She read a lot; she dieted and exercised seriously; she had become a good cook. At parties, she flirted with men who did not seriously pursue her. (She had noticed that Laurence was disappointed if she did not create a little stir.) Sometimes she imagined herself overpowered by these men, or others, a partner in most impulsive, ingenious, vigorous couplings. Sometimes she thought of her childhood with a longing that seemed almost as perverse, and had to be kept almost as secret. A sagging awning in front of a corner store might remind her, the smell of heavy dinners cooking at noon, the litter and bare earth around the roots of a big urban shade tree.

W
HEN
the plane landed, she got up and went to meet them, and she kissed Laurence as if he had returned from a journey. He seemed happy. She thought that she seldom concerned herself about Laurence’s being happy. She wanted him to be in a good mood, so that everything would go smoothly, but that was not the same thing.
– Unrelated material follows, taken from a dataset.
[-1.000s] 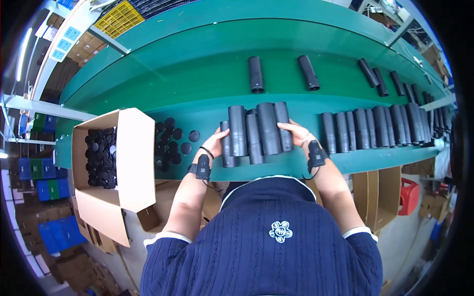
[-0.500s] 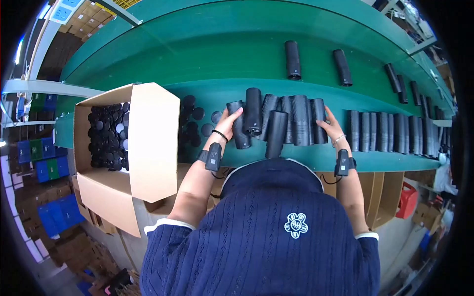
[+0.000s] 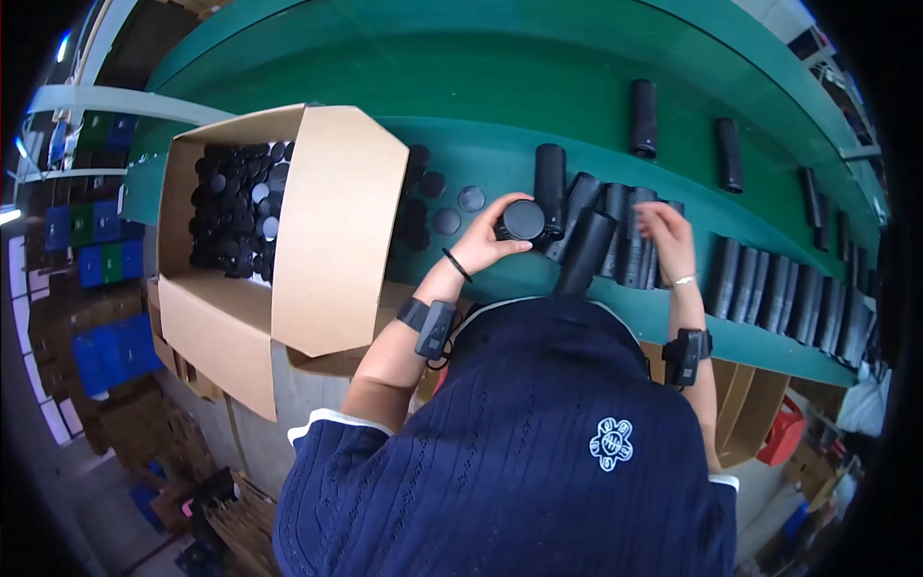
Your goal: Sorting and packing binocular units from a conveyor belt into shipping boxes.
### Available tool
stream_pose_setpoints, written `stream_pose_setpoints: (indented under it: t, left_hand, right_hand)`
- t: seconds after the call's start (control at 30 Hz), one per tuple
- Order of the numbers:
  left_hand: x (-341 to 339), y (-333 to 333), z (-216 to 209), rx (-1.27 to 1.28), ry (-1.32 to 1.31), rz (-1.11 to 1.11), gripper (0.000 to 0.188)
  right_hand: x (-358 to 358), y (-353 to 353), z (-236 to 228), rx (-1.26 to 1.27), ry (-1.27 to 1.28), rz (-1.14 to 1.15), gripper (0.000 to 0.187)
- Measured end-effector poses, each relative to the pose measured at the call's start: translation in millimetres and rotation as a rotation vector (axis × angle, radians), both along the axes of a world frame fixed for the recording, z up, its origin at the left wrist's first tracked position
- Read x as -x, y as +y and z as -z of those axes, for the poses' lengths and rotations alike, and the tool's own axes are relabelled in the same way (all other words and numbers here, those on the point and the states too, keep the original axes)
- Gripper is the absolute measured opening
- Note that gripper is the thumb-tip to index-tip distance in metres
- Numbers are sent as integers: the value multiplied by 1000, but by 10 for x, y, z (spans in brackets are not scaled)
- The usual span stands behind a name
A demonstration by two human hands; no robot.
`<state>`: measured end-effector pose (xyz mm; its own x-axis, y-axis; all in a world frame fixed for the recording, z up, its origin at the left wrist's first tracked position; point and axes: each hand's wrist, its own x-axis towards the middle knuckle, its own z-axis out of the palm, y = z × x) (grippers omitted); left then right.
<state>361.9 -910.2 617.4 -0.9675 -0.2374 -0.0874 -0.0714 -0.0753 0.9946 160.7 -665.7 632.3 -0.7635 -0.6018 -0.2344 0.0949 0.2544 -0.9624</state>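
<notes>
My left hand [image 3: 488, 240] is closed around a black cylinder [image 3: 524, 220], whose flat round end faces up. Just beyond it, another black cylinder [image 3: 550, 183] lies on the green table, its lower end close to the held one. A further cylinder [image 3: 586, 252] lies slanted over a row of ribbed black cylinders [image 3: 620, 226]. Above the right part of that row hovers my right hand [image 3: 671, 238], fingers bent, apart and slightly blurred, with nothing seen in them. Loose round black discs [image 3: 433, 185] lie on the table left of my left hand.
At the left, an open cardboard box [image 3: 338, 231] holds many black discs [image 3: 240, 207]. More black cylinders [image 3: 784, 296] stand in a row at the right. On the raised green surface [image 3: 519, 87] behind lie single cylinders [image 3: 644, 118]. A red container [image 3: 784, 430] is low at the right.
My left hand has lifted the leftmost cylinder and tipped it so a round end faces up. My right hand has let go of the row's right end. The view has shifted and turned.
</notes>
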Motion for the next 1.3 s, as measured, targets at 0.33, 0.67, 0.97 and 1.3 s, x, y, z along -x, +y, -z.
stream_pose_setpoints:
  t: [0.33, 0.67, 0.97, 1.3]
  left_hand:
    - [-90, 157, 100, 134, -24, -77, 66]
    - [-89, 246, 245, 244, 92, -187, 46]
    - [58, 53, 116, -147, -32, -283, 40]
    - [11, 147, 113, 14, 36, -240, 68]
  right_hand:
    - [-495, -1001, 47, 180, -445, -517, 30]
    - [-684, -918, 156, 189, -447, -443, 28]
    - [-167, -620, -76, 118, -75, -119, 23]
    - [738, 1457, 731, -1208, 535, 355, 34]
“It was wonderful,” Laurence said. “You could see the changes in the landscape so clearly.” He began to tell her about a glint lake.

“It was most enjoyable,” said Sophie.

Denise said, “You could see way down into the water. You could see the rocks going down. You could even see sand.”

“You could see what kind of boats,” said Peter.

“I mean it, Mother. You could see the rocks going down, down, and then sand.”

“Could you see any fish?” said Isabel.

The pilot laughed, though he must have heard that often enough before.

“It’s really too bad you didn’t come up,” Laurence said.

“Oh, she will, one day,” said the pilot. “She could be out here tomorrow.”

They all laughed at his teasing. His bold eyes met Isabel’s, and seemed in spite of their boldness to be most innocent, genial, and kind. Respect was not wanting. He was a man who could surely mean no harm, no folly. So it could hardly be true that he was inviting her.

He said goodbye to them then, as a group, and was thanked once more. Isabel thought she knew what it was that had unhinged her. It was Sophie’s story. It was the idea of herself, not Sophie, walking naked out of the water toward those capering boys. (In her mind, she had already eliminated the girl.) That made her long for, and imagine, some leaping, radical invitation. She was kindled for it.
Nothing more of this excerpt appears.